◆ What needs to be done
After locating the line that contains "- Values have" in the data below, set down exactly that line and each one after it through the line that contains "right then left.", and nothing more.

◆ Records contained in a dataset
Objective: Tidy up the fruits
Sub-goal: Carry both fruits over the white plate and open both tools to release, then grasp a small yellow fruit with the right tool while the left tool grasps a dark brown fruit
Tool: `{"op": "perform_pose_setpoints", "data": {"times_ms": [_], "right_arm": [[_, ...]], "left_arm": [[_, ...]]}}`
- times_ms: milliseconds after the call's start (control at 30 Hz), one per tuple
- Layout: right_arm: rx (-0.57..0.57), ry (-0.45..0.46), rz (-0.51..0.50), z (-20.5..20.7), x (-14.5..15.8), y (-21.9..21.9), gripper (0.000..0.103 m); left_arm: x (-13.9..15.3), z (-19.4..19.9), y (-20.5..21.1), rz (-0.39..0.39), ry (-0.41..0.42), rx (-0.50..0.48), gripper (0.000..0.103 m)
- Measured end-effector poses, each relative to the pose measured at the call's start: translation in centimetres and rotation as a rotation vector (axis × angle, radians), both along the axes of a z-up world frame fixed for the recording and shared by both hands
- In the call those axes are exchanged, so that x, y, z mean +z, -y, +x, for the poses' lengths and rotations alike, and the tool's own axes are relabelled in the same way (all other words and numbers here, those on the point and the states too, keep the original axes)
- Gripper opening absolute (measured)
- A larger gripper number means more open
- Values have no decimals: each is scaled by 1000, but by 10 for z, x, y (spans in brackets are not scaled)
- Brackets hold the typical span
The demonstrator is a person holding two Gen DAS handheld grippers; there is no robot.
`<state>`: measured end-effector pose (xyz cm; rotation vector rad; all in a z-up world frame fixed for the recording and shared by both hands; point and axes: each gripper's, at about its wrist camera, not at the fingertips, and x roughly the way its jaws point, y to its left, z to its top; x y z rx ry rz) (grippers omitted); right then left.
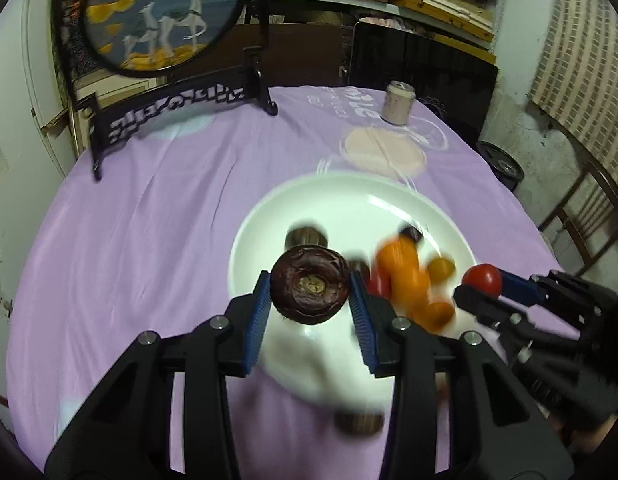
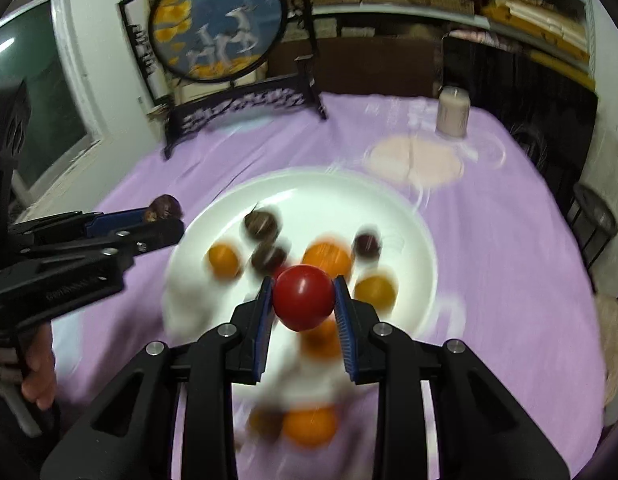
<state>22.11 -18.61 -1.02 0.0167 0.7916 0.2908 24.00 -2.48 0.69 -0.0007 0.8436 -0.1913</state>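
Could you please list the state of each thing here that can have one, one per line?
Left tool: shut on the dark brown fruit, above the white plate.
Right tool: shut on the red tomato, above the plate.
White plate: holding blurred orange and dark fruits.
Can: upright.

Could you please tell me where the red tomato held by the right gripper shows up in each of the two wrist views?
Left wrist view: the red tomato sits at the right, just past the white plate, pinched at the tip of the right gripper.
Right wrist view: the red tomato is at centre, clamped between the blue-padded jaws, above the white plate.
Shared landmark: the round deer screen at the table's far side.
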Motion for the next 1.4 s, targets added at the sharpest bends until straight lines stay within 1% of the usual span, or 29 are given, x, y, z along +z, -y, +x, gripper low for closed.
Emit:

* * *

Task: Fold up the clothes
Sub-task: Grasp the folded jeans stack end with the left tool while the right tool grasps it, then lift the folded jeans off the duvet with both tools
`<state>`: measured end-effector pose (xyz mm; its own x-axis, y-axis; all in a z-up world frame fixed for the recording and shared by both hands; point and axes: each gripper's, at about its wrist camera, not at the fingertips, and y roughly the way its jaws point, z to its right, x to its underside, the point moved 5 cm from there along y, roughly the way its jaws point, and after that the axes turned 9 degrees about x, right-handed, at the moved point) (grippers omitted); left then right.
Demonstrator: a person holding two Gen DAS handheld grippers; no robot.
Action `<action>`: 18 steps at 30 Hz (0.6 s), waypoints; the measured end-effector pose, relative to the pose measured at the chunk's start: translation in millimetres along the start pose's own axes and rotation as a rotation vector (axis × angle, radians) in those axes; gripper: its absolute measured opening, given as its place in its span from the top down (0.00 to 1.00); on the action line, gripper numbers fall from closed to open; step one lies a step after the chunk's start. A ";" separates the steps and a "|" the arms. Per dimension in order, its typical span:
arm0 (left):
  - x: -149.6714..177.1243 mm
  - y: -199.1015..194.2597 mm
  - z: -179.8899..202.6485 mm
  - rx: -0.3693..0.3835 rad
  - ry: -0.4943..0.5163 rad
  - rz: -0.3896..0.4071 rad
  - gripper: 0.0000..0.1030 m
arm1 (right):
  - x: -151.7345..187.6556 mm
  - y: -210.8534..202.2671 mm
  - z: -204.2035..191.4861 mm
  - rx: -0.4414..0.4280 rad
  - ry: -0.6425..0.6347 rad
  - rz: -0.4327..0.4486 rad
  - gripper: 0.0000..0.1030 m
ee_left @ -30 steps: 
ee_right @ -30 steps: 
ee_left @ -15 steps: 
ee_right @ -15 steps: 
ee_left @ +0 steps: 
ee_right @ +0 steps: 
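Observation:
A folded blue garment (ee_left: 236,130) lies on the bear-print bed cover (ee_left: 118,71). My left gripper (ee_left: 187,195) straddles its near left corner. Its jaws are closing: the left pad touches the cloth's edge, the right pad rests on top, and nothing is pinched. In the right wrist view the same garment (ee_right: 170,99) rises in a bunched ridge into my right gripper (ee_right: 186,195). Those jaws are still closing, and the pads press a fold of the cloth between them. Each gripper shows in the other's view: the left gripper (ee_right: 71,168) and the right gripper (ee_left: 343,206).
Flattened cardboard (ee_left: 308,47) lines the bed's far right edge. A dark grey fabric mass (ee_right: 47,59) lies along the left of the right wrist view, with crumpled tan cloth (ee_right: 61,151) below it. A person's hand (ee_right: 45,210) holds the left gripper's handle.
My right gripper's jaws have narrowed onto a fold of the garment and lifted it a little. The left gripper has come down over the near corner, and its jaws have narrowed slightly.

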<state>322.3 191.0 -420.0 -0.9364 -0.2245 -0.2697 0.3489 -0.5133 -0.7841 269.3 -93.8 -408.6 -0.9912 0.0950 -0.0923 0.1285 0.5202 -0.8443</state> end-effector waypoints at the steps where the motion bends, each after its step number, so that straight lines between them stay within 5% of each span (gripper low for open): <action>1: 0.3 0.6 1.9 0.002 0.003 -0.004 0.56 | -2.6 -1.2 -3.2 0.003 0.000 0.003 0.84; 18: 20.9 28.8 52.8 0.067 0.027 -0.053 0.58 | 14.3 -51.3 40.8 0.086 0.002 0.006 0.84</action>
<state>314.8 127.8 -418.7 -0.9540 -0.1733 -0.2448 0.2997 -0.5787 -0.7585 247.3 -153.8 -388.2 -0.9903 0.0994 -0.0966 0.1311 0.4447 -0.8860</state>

◆ Answer to the exercise
- Values have no decimals: each is scaled by 1000, but by 10 for z, x, y (spans in brackets are not scaled)
- Brackets hold the typical span
The demonstrator is a person holding two Gen DAS handheld grippers; there is no robot.
`<state>`: measured end-effector pose (xyz cm; rotation vector rad; all in a z-up world frame fixed for the recording and shared by both hands; point and axes: each gripper's, at about its wrist camera, not at the fingertips, and x roughly the way its jaws point, y to its left, z to its top; x y z rx ry rz) (grippers omitted); right then left.

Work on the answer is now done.